There was at least one beta release of the initial version of SFU before its final release in February 1999. This release was only in English and was supported on Windows NT 4.0 SP3+ for x86 and Alpha platforms. This is the only known release to support Alpha. It included a demonstration version of the MKS Toolkit along with the following components:

  • Telnet Server
  • Telnet Client
  • UNIX Utilities (from MKS)
  • Client for NFS
  • Server for NFS
  • Server for NFS Authentication
  • Windows NT to UNIX Password Synchronization
  • Help Files and Documentation

SFU 2.0

This second installment of SFU was released April 2000 and was also for English, however it was accompanied by a Japanese language release just two months later in June 2000. Both were supported on Windows NT 4.0 SP4+ and Windows 2000 on x86 platforms with Internet Explorer 4.01+. It supported the following UNIX versions: Solaris 2.6+, HP-UX 10.2+, AIX 4.2+, Tru64 UNIX 5.0+, and Red Hat Linux 5.1+. It included the following components:

  • Server for NFS (NFSServer)
  • Client for NFS (NFSClient)
  • Gateway for NFS (NFSGateway)
  • Server for PCNFS (Pcnfsd)
  • User Name Mapping (Mapsvc)
  • Server for NFS Authentication (NFSServerAuth)
  • Server for NIS (NIS)
  • Telnet Client (TelnetClient)
  • Telnet Server (TelnetServer)
  • Password Synchronization (PasswdSync)
  • ActiveState ActivePerl (Perl)
  • UNIX Utilities (UnixUtilities)
  • Cron Service (CronSvc)
  • Rsh Service (RshSvc)

SFU 3.0

This version was released May 2002 and was the first release to include the Interix subsystem. Previously Microsoft had released Interix 2.2 (actually version 2.2.5) as a separate product around the same time frame as SFU 2.0. This SFU release included Interix release 3.0 (commonly called the "version" as reported by uname -r) with an internal Microsoft version of 7.0 that relates to internal build sequences. This Interix release contained significant technical extensions from the Interix 2.2 release such as a rooted file system and setuid functionality that were entirely based on the Softway Systems' Interix development codenamed Firebrand. This was also released in English and accompanied by a later release in Japanese in October 2002, adding internationalization support. Both supported Windows NT 4.0 SP6a+, Windows 2000, and Windows XP Professional on x86 platforms with Internet Explorer 5.0+. The MKS Toolkit was no longer included. It included the following components:

  • Base Utilities for Interix (BaseUtils; including X11R5 utilities)
  • UNIX Perl for Interix (UNIXPerl)
  • Interix SDK (InterixSDK; including headers and libraries for development and a wrapper for Visual Studio compiler)
  • GNU Utilities for Interix (GNUUtils, about 9 utilities in total)
  • GNU SDK for Interix (GNUSDK; including gcc and g++)
  • NFS Client for Windows (NFSClient)
  • NFS Gateway for Windows (NFSGateway)
  • NFS Server for Windows (NFSServer)
  • NIS Server for Windows (NIS)
  • Password Synchronization (PasswdSync)
  • Windows Remote Shell Service (RshSvc)
  • Telnet Server for Windows (TelnetServer)
  • NFS User Name Mapping (Mapsvc)
  • NFS Authentication Server (NFSServerAuth)
  • PCNFS Server (Pcnfsd)
  • ActiveState Perl (Perl)

SFU 3.5

This was the final release of SFU and the only release to be distributed free of charge.
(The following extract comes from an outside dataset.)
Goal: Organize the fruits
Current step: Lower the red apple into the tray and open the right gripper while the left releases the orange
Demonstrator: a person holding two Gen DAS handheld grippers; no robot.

It was released January 2004 and included both English and Japanese versions for Windows 2000, Windows XP Professional, and Windows Server 2003 on x86 platforms with Internet Explorer 5.0+. It included Interix subsystem release 3.5 (build version 8.0) adding internationalization support (at least for the English version which did not have such until now) and POSIX threading. This release could only be installed to an NTFS file system (earlier versions supported FAT; this was for improved file security requirements in Interix 3.5). The following UNIX versions were supported for NFS components: Solaris 7 and 8, Red Hat Linux 8.0, AIX 5L 5.2, and HP-UX 11i. It included the following components:

  • Base Utilities for Interix (BaseUtils; including X11R6 and X11R5 utilities)
  • UNIX Perl for Interix (UNIXPerl)
  • Interix SDK (InterixSDK; including headers and libraries for development and a wrapper for Visual Studio compiler)
  • GNU Utilities for Interix (GNUUtils, again about 9 utilities)
  • GNU SDK for Interix (GNUSDK; including gcc and g++)
  • NFS Client for Windows (NFSClient)
  • NFS Gateway for Windows (NFSGateway)
  • NFS Server for Windows (NFSServer)
  • NIS Server for Windows (NIS)
  • Password Synchronization (PasswdSync)
  • Windows Remote Shell Service (RshSvc)
  • Telnet Server for Windows (TelnetServer)
  • NFS User Name Mapping (Mapsvc)
  • NFS Authentication Server (NFSServerAuth)
  • PCNFS Server (Pcnfsd)
  • ActiveState Perl (Perl)

Subsystem for UNIX-based Applications (SUA)

Windows Server 2003 R2 contains most SFU components, namely Microsoft Services for Network File System (NFS), Subsystem for UNIX-based Applications (SUA, aka Interix), and Identity Management for UNIX.[2]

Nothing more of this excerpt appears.